Everything from the line containing "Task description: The" through the line containing "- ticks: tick" should be repeated exactly, and nothing else from the data.
+++ Input data
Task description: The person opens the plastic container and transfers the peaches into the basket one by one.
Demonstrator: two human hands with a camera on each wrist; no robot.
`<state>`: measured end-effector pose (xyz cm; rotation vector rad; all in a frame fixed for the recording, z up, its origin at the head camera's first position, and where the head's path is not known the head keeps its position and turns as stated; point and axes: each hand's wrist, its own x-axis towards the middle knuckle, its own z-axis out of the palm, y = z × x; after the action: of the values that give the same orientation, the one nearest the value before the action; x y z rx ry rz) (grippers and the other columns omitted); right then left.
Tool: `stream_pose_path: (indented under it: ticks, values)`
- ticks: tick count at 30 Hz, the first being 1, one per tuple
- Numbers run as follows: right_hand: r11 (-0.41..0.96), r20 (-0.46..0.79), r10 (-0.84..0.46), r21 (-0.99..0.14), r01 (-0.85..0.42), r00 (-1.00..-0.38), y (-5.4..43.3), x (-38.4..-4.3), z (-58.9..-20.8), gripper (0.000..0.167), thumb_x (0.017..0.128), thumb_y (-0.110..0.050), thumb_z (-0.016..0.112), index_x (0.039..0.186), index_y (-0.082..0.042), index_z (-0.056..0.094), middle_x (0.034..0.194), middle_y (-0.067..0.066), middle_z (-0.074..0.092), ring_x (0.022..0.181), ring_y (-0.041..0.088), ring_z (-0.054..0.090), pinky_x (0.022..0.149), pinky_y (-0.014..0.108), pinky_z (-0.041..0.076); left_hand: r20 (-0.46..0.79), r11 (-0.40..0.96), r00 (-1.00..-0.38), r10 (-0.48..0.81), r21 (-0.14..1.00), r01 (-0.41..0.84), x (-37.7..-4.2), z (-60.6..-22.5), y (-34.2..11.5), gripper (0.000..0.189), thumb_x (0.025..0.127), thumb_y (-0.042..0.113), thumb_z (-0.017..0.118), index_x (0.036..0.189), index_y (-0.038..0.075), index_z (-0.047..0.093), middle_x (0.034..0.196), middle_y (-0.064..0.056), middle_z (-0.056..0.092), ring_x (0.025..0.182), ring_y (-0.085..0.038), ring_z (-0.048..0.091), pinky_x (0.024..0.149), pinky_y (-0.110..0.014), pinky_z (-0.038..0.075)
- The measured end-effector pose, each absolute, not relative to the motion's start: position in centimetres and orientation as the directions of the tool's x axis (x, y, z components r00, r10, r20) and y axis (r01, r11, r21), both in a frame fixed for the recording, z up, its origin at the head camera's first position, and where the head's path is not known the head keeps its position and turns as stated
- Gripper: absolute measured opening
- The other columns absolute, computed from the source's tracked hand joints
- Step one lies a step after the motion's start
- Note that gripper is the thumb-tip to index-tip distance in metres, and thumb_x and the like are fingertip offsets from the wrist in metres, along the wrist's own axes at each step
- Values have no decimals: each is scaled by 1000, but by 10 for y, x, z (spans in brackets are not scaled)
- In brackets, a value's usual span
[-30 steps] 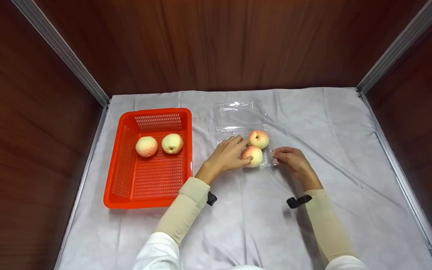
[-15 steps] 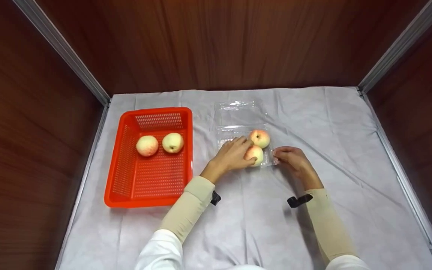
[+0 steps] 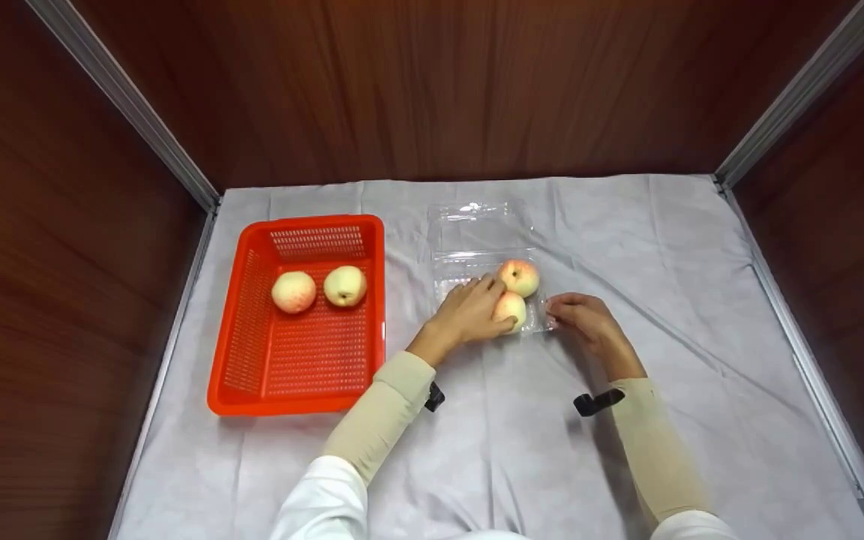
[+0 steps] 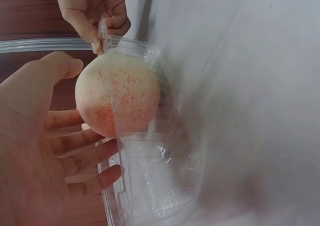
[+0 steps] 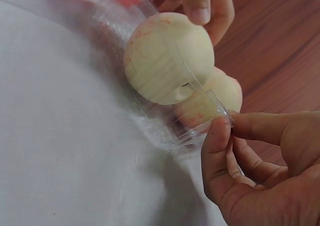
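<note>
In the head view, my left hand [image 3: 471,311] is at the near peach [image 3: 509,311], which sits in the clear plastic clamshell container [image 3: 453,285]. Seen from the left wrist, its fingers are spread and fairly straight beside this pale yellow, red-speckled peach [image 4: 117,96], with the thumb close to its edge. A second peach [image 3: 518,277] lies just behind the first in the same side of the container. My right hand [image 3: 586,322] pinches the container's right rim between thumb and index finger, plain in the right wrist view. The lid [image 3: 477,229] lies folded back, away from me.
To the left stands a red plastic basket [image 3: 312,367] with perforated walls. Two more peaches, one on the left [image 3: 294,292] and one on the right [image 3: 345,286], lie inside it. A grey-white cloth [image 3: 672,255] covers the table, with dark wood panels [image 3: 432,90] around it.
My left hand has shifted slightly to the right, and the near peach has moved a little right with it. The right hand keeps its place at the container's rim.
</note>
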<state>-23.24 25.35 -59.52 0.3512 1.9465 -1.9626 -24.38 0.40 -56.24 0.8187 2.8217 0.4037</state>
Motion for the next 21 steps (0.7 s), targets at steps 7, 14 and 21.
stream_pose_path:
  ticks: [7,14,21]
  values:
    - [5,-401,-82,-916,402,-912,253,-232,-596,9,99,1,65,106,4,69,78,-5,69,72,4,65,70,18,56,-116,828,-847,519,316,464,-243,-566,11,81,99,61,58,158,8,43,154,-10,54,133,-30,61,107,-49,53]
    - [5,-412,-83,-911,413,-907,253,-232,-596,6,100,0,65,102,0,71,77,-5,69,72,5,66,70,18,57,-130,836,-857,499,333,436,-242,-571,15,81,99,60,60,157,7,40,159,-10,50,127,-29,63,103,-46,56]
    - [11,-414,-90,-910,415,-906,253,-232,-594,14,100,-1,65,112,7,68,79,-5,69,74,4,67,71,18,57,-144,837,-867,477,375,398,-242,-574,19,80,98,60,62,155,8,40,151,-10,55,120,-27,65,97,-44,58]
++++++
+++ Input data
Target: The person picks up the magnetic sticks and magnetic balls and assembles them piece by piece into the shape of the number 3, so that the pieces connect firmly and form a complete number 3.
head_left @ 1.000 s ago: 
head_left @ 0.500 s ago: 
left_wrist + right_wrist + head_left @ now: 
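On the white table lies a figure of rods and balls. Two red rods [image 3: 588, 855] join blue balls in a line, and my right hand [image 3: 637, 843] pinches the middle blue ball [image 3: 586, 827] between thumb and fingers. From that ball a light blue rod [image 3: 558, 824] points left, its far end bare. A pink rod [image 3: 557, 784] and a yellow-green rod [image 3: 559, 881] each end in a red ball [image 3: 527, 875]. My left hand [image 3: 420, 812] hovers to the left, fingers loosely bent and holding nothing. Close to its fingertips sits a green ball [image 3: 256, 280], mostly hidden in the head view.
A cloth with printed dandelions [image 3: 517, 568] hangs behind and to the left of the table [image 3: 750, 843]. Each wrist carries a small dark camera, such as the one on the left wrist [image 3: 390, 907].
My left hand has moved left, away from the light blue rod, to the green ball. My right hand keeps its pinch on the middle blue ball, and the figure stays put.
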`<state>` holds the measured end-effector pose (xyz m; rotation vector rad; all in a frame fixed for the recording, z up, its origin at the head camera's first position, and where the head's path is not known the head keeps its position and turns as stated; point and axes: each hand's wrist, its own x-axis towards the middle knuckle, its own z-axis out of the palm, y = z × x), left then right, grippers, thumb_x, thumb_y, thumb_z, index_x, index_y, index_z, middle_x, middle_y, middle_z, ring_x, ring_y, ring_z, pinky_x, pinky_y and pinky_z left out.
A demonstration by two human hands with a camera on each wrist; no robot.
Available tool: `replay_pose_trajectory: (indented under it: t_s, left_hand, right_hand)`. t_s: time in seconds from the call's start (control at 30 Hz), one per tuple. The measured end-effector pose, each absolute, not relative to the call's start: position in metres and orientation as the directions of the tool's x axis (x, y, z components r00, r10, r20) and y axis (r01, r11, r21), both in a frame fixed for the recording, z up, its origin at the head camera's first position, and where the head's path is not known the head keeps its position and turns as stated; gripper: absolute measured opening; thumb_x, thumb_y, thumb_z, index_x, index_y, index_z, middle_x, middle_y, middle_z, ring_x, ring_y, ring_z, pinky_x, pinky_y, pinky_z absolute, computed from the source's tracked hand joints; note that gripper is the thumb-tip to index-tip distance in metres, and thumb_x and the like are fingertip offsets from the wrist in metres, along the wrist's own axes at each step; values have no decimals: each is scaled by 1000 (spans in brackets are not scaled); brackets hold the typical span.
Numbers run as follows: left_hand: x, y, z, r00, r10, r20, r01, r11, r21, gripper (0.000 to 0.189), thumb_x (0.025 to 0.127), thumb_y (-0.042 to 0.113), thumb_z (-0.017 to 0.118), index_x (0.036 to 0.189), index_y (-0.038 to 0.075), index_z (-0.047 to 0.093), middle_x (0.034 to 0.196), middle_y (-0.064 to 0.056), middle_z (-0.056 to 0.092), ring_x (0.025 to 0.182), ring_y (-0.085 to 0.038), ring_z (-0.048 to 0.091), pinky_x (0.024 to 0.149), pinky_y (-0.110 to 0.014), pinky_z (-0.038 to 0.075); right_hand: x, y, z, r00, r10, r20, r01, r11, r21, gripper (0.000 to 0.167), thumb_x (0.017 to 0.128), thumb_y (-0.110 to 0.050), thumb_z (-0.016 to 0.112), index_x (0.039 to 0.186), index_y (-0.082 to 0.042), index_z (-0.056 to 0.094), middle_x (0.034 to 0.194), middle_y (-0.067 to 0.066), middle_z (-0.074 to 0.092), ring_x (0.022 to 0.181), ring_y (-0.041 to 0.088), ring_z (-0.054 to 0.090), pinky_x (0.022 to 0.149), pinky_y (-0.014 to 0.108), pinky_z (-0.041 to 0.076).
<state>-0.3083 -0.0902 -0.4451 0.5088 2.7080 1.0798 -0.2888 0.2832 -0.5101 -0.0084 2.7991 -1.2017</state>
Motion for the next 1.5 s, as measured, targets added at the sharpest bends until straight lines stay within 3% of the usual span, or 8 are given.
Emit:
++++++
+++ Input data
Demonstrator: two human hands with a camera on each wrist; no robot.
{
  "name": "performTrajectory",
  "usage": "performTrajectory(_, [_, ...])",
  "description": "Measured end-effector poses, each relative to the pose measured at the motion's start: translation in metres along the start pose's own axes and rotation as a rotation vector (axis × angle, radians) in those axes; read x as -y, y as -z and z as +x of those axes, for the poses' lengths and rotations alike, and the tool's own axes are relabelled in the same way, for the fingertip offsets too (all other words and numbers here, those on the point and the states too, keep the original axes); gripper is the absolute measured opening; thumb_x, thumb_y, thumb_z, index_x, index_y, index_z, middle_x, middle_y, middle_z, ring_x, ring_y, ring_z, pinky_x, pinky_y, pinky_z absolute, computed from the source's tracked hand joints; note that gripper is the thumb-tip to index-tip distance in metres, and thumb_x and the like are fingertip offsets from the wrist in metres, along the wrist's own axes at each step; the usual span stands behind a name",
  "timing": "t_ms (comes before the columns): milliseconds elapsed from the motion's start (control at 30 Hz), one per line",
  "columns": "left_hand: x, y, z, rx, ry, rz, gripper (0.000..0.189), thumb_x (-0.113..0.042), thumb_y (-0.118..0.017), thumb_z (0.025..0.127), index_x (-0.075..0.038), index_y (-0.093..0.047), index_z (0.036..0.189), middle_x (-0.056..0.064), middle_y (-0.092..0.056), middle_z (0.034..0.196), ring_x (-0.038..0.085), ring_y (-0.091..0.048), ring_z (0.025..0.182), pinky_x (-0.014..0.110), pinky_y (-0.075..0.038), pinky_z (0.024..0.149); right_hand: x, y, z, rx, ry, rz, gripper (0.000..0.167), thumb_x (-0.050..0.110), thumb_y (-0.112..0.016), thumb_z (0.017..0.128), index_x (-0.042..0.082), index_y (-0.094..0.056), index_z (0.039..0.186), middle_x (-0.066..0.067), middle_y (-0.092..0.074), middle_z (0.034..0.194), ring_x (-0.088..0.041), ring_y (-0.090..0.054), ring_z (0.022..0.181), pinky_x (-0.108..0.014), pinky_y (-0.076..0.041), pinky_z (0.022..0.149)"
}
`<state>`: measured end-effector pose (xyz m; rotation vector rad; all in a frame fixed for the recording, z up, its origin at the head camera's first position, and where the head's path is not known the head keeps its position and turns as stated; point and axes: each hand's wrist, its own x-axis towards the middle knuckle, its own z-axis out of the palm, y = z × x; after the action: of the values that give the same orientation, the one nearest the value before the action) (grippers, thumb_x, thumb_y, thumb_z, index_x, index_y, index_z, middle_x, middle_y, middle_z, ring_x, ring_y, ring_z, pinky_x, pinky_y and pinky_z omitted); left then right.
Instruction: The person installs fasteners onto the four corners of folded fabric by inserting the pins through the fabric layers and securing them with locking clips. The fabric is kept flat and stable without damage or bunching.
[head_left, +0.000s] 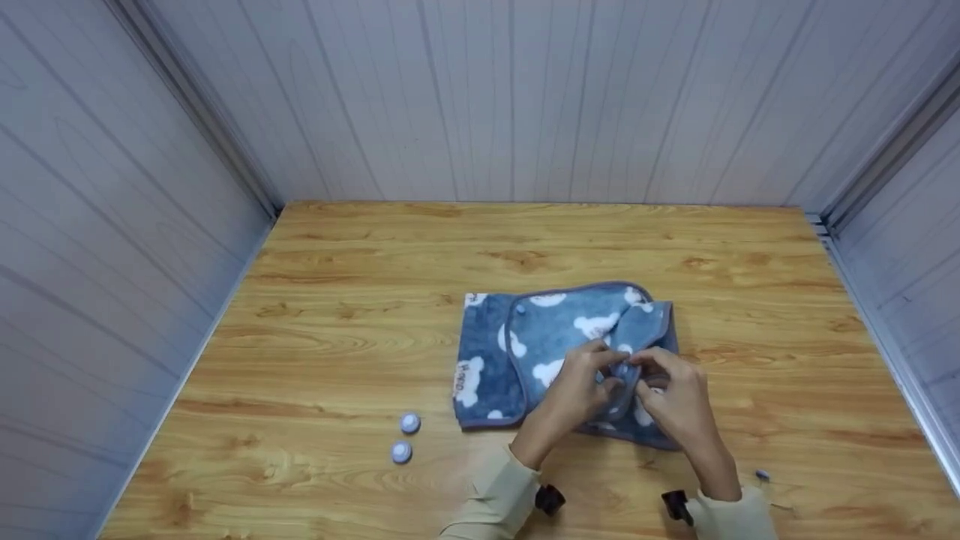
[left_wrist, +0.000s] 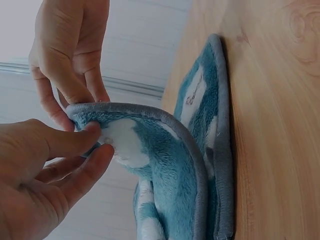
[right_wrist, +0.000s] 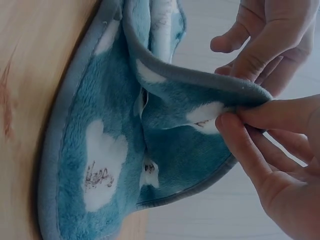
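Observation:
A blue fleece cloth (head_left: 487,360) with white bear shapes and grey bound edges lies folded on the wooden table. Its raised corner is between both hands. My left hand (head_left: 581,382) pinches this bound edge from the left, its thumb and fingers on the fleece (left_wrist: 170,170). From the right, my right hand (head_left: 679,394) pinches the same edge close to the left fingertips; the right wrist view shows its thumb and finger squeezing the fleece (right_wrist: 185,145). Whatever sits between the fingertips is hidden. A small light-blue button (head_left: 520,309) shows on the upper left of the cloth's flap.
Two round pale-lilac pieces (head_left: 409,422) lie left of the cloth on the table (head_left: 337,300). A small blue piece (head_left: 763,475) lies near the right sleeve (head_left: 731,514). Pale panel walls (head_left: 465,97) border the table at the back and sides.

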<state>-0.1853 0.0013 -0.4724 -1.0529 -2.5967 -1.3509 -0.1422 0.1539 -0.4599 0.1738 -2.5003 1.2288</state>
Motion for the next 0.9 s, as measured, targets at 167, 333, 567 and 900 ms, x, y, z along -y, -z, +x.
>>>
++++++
■ **Your solution**
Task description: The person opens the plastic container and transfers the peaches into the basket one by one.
Demonstrator: two human hands with a camera on each wrist; no robot.
`<state>`: measured end-effector pose (xyz cm; rotation vector rad; all in a frame fixed for the recording, z up, its origin at the head camera's first position, and where the head's path is not known the head keeps its position and turns as stated; point and axes: each hand's wrist, its own x-axis towards the middle knuckle, its own z-axis out of the palm, y = z × x; after the action: of the values that give the same orientation, the one nearest the value before the action; x y z rx ry rz) (grippers and the other columns omitted); right then left.
Tool: `stream_pose_path: (indented under it: ticks, values)`
- ticks: tick count at 30 Hz, the first being 1, one per tuple

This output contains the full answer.